Fleetwood Mac started out as a British blues band in the late 1960's and this compilation LP captures some of their best bluesy & psychedelic tunes from 1968 to 1971.  Fronted by guitarist, songwriter & vocalist, Peter Green, the early Fleetwood Mac was in the same league as late-period Yardbirds or bands like Ten Years After.  Just listen to the opener, "The Green Manalishi (With the Two Prong Crown)" and you'll see that this band couldn't be more different that the Lindsey Buckingham-Stevie Nicks version of the band!

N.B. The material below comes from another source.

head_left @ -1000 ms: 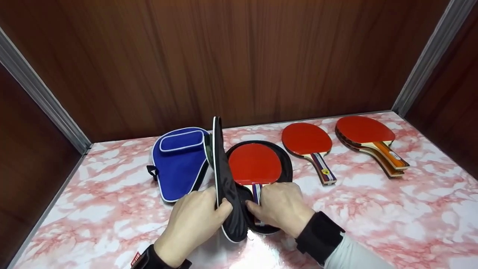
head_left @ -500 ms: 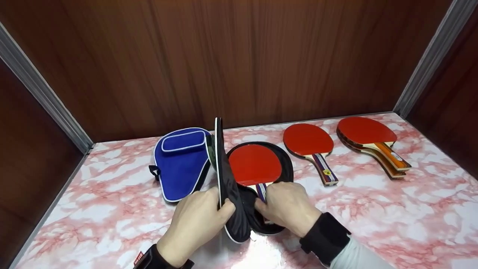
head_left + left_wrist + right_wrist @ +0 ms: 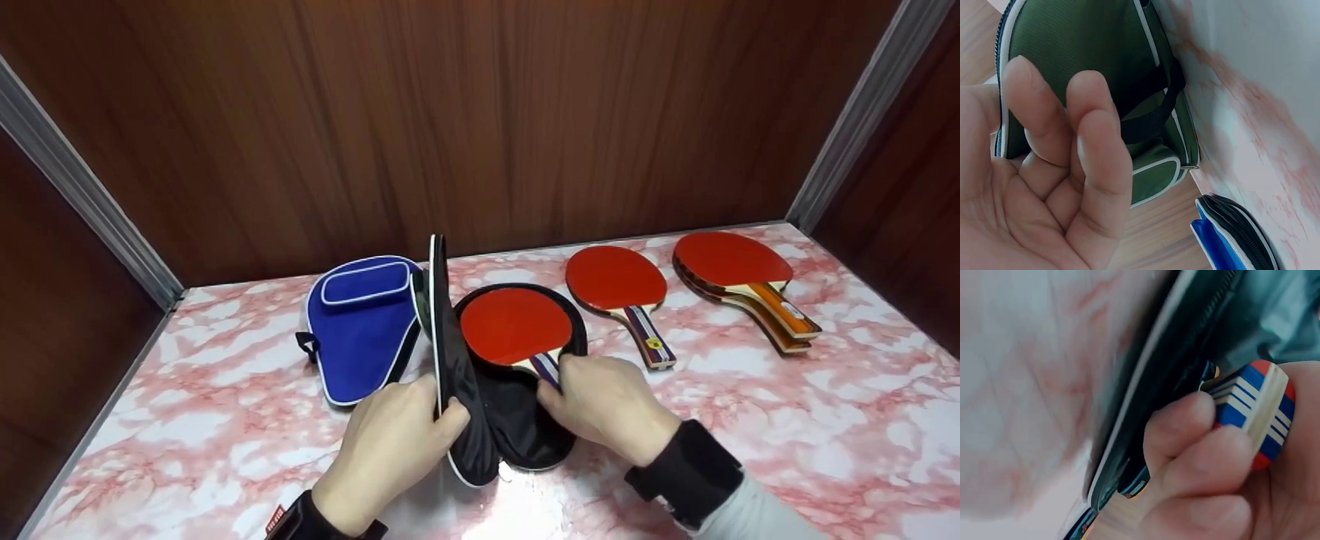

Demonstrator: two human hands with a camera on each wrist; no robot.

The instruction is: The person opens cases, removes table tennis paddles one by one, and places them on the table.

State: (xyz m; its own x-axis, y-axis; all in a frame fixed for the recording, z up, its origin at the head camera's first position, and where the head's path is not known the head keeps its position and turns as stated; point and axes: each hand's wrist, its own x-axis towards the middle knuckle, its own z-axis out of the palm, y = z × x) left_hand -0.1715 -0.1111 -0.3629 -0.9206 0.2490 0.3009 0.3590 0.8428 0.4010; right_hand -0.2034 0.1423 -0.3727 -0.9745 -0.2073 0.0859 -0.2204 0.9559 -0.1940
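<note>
— What's the left hand (image 3: 390, 442) doing?
— Pinching the raised flap of the open black case (image 3: 517, 420), holding it upright on the worktop (image 3: 750, 420).
— And the right hand (image 3: 611, 405)?
— Gripping the striped handle of the red paddle (image 3: 514, 326), whose blade lies inside the case, beside a blue case (image 3: 360, 330).

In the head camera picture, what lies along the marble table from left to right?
blue case → raised flap of the open black case → paddle in the case → single paddle → stacked paddles.

No legible text — red wrist tag (image 3: 274, 517) and paddle-handle badge (image 3: 654, 344) too small.
</note>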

Green Manalishi by Fleetwood Mac on Grooveshark

Founding & perennial members, drummer Mick Fleetwood & bassist John McVie are present here; as is a piano-playing Christine McVie on a song or two.  But by 1970-- due in part to the large amounts of LSD he was taking--  Peter Green would leave the band, find religion and basically drop out of the rock'n'roll life for a while.  He would later be diagnosed with paranoid schizophrenia, undergo multiple ESTs and spend much of the decade in and out of psychiatric hospitals!  Sounds like a party!!     

Also included on this LP are great forgotten classics like the incomparable "Oh Well", "Shake Your Moneymaker" (by Elmore James), "Need Your Love So Bad" (by Little Willie John), "Rattlesnake Shake", the heartbreaking "Man of the World" and the original version of "Black Magic Woman", which was covered by Santana in 1970.  (The Santana version is a bit "smoother" sounding, but we definitely prefer The Mac's original!)

Here's a clip of the band performing their instrumental, "Albatross", in 1970.  Supposedly, John Lennon has said this song influenced his song "Sun King" from Abbey Road...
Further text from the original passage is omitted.